Thursday’s optimism stands in stark contrast to trading a day earlier.

Then, global stocks sank after stronger-than-expected US retail sales data dimmed hopes for an early start to US Federal Reserve rate cuts, while weak Chinese growth data gave cause for concern, and the UK saw an unexpected acceleration in inflation.

“Stock markets are modestly higher on Thursday, recovering some of Wednesday’s losses as investors seemingly struggle to determine where things stand,” said market analyst Craig Erlam at OANDA.

“There’s clearly a desperate desire to cling on to the optimism that enabled such a strong end to the year but unlike in that period, the data isn’t really playing ball,” he added.

It wasn’t all good news in the United States, however, as retail store Macy’s announced it was cutting more than 2,300 jobs as part of a new strategy to streamline the company.

The news sent its share price down around 0.3 percent in after-hours trading.

- Fed cuts before Q3? -

Earlier Thursday, a senior Federal Reserve official indicated he expected the US central bank to cut interest rates in the third quarter – and maybe even earlier than that.

“If we continue to see a further accumulation of downside surprises in the data, it’s possible for me to get comfortable enough to advocate normalization sooner than the third quarter,” Atlanta Fed President Raphael Bostic told a conference in the city.

“But the evidence would need to be convincing,” added Bostic, who is a voting member of the Fed’s rate-setting committee this year.

Bostic’s comments follow those of other Fed officials, whose remarks appear intended to cool market expectations of an interest rate cut in March.

But despite their interventions, futures traders still assign a probability of more than 55 percent that the Fed will cut interest rates in March, according to data from CME Group.

- Gambling boosts FTSE -

The British capital’s FTSE 100 also shifted back into the black following bright news in the betting sector, where gambling giant Flutter revealed surging annual sales and an imminent US listing.

The news sent its share price rocketing 15 percent to top the FTSE 100 risers board.

In Asia, stocks mostly trod higher, but gains were capped by a lack of meaningful measures by Beijing to boost China’s economy following news of poor 2023 growth.

Hong Kong and Shanghai enjoyed some rare gains on bargain-buying after recent losses, though worries about China’s economic outlook continued to drag on sentiment following Wednesday’s soft economic growth figures.

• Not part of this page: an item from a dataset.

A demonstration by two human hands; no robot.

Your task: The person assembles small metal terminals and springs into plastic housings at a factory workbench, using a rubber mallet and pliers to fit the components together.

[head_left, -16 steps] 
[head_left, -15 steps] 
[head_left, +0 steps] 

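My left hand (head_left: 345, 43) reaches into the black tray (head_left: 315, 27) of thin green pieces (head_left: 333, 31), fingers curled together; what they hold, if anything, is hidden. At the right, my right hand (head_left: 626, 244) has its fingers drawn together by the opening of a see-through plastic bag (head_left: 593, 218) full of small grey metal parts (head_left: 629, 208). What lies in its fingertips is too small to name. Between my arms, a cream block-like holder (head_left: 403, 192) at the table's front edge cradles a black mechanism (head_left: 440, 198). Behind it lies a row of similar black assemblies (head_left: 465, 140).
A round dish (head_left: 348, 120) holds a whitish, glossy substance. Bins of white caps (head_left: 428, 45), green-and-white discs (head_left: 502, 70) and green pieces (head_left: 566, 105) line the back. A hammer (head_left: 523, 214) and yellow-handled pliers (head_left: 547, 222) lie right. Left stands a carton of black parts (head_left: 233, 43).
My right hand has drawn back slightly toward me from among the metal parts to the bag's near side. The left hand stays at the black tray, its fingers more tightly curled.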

- Key figures around 2030 GMT -

New York - Dow: UP 0.5 at 37,468.61 points (close)

New York - S&P 500: UP 0.9 percent at 4,780.94 (close)

New York - Nasdaq: UP 1.4 percent at 15,055.65 (close)

London - FTSE 100: UP 0.2 percent at 7,459.09 (close)

Paris - CAC 40: UP 1.1 percent at 7,401.35 (close)

Frankfurt - DAX: UP 0.8 percent at 16,567.35 (close)

EURO STOXX 50: UP 1.1 percent at 4,453.05 (close)

Tokyo - Nikkei 225: FLAT at 35,466.17 (close)

Hong Kong - Hang Seng Index: UP 0.8 percent at 15,391.79 (close)

Shanghai - Composite: UP 0.4 percent at 2,845.78 (close)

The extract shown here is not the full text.